Er verstehe den ganzen Wirbel um seine Doppelfunktion nicht, schließlich könne er sich als Direktor des Leopold-Museums doch besonders gut um Synergien mit der Klimt-Foundation bemühen. Und Anwalt Andreas Nödl dementiert, dass der familiäre Charakter des Stiftungsvorstandes vielleicht etwas zu intim geraten sei; immerhin schaue ja ein Beirat den Ucicky-Vertrauten auf die Finger.

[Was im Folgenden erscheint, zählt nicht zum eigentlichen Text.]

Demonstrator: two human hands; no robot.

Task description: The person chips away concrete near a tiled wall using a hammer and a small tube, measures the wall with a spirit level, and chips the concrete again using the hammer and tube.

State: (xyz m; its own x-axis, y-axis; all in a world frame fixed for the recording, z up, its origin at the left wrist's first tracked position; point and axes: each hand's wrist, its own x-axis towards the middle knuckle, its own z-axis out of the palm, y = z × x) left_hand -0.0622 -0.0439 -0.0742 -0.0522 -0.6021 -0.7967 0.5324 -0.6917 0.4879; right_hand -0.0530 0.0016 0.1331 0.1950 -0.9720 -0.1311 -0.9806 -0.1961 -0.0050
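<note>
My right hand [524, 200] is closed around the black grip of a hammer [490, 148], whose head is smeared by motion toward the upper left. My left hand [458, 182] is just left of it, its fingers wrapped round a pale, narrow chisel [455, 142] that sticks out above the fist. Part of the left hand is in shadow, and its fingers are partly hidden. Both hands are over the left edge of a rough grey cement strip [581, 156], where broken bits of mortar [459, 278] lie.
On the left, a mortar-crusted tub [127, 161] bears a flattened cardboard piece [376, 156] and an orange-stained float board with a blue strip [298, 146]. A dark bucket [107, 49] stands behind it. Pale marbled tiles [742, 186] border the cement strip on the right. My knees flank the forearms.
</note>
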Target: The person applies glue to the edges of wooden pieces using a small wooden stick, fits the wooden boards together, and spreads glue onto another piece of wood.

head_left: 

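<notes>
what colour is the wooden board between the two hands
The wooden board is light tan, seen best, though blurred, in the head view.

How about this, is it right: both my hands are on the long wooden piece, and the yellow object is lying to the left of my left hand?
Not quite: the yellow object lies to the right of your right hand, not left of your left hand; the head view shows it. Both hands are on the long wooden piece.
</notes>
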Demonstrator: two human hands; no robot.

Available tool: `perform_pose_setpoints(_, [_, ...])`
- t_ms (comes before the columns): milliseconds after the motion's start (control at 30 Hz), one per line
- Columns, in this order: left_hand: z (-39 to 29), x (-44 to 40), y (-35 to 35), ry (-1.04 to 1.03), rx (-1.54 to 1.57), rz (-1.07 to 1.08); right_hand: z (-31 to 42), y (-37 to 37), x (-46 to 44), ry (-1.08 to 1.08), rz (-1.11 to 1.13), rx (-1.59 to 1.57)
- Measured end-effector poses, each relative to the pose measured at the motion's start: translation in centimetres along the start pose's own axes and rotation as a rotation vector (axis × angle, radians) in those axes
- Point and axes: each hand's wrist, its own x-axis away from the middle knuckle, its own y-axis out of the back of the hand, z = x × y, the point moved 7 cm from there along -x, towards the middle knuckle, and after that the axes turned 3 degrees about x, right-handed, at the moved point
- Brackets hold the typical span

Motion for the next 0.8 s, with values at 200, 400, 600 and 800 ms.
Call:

Ex-Direktor Natter findet das alles absurd: Nödl habe ihm ob seines Rücktritts eine empörte Mail geschrieben, in der er sein Unverständnis äußere, dass er, Natter, nicht "daran gearbeitet hat, dass es mit der Klimt-Foundation eine Kooperation geben möge". Wer ihm denn da geschrieben habe, fragt Natter, Stiftungsanwalt Nödl oder der Vorstand des Leopold-Museums Nödl?

Wien wäre nicht Wien, wenn es neben der Debatte um die so lange aufgeschobene und nun wieder neu problematisierte Vergangsbewältigung sowie um die problematische Konstruktion der Klimt-Foundation nicht auch um gekränkte Eitelkeiten und üble Nachrede ginge.

Und so sagt einer, Natter sei beleidigt, weil er von Ursula Ucicky nicht selbst gefragt worden sei. Der nächste sagt, im Belvedere, wo ebenfalls Werke von Gustav Klimt hängen, habe man auf eine Schenkung der alten Dame gehofft und sei nun sauer, keinen Zugriff auf die Werke zu haben. Und der dritte sagt, Rudolf Leoplds Gattin Elisabeth und Sohn Diethard, die als Erben mit im Vorstand des Leopold-Museums sitzen, fühlten sich von Weinhäupl und Nödl total hintergangen. Aber so etwas sagt man in Wien eben nicht laut.